Segundo Tavares, a adulteração pode envolver software, hardware ou ambos: “Pode manipular informações ligadas ao modem e ao firmware ou substituir fisicamente a placa principal, que concentra uma parte importante da identidade eletrônica do telefone.” Ele diferencia as etapas: “Desbloquear pode significar contornar uma proteção de acesso ou um bloqueio de ativação; alterar o IMEI é interferir na identidade apresentada à rede; trocar a placa é substituir fisicamente um dos principais componentes do aparelho. Essas técnicas podem ser combinadas, mas não são a mesma coisa.”
Há ainda uma outra camada de segurança: o próprio cadastro de aparelhos impedidos precisa permitir o desbloqueio legítimo, por exemplo quando o proprietário recupera um telefone que havia sido bloqueado. Isso significa que existem processos e acessos autorizados capazes de retirar uma restrição do sistema.

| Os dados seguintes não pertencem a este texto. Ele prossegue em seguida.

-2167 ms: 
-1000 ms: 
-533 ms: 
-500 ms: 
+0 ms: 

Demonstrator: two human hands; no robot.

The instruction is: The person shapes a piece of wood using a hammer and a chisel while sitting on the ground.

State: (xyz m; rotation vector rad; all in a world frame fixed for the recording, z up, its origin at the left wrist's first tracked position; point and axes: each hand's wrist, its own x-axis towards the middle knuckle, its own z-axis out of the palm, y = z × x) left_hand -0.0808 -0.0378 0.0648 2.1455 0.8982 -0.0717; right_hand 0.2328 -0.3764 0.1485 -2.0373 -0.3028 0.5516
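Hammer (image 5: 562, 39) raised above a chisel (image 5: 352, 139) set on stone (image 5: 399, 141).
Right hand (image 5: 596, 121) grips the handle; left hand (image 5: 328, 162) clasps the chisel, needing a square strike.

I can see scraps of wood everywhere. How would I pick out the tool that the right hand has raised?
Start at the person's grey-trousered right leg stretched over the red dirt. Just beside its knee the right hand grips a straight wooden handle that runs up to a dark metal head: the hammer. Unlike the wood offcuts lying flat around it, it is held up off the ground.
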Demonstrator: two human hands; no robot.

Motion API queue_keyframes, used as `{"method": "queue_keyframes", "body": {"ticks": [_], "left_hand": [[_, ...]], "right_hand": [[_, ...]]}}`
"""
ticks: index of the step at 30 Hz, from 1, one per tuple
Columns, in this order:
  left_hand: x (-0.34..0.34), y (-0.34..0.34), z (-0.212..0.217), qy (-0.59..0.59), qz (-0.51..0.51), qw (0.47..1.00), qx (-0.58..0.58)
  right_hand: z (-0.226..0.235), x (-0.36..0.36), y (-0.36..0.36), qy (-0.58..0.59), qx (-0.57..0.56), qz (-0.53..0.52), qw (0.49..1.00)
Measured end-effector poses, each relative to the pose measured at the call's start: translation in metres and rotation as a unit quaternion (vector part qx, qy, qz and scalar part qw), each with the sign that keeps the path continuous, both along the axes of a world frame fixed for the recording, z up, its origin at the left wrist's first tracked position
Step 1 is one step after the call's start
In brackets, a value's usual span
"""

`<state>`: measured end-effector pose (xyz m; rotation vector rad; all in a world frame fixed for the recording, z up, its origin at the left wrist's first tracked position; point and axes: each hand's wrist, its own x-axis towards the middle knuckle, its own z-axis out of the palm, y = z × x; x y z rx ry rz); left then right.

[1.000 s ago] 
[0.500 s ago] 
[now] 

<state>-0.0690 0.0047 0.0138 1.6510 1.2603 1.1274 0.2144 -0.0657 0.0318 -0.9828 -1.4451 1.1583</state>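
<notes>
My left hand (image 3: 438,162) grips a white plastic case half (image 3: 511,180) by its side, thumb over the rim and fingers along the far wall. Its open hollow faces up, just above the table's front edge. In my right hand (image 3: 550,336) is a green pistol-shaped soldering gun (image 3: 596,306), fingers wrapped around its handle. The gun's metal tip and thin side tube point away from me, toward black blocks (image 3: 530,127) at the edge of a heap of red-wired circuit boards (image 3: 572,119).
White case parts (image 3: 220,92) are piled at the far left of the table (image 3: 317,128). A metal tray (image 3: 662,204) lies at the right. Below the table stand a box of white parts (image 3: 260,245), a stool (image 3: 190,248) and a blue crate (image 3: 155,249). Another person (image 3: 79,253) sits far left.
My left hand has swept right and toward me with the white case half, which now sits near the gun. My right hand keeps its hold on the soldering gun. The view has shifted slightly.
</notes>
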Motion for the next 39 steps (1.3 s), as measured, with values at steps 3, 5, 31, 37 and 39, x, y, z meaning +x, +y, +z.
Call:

“Como em qualquer sistema crítico, esses acessos privilegiados também precisam ser fortemente protegidos, registrados e auditados. Em tese, uma fraude interna, o comprometimento de uma credencial administrativa ou uma falha no processo de autorização poderia resultar em um desbloqueio indevido. Isso é uma hipótese de risco de segurança; não
significa, porém, que haja até o momento evidência pública de que esse mecanismo tenha sido utilizado nesta operação.”
O que precisa avançar
“Mesmo um celular bloqueado pode continuar valioso para a cadeia criminosa quando é desmontado e vendido em peças. A resposta exige várias medidas: proteger identificadores, dificultar a substituição fraudulenta, manter bases atualizadas, rastrear peças e exigir comprovação de origem no mercado de reparo e de usados. O ponto central aqui é econômico, pois o roubo se sustenta porque há uma cadeia capaz de receber, adulterar, desmontar e revender esses aparelhos.”
Segurança by design
É importante fazer uma ressalva: pelo próprio desenho técnico do sistema, o IMEI não deveria ser alterável, regravável ou mascarável livremente. Ele foi concebido para funcionar como um identificador persistente do equipamento, justamente porque isso é importante para segurança, combate a fraudes, bloqueio de aparelhos roubados e também para a operação e integridade das redes das empresas de telecomunicações.
Por isso, quando há adulteração, estamos falando de uma violação dos mecanismos de proteção previstos para esse identificador, e não de uma função normal do aparelho.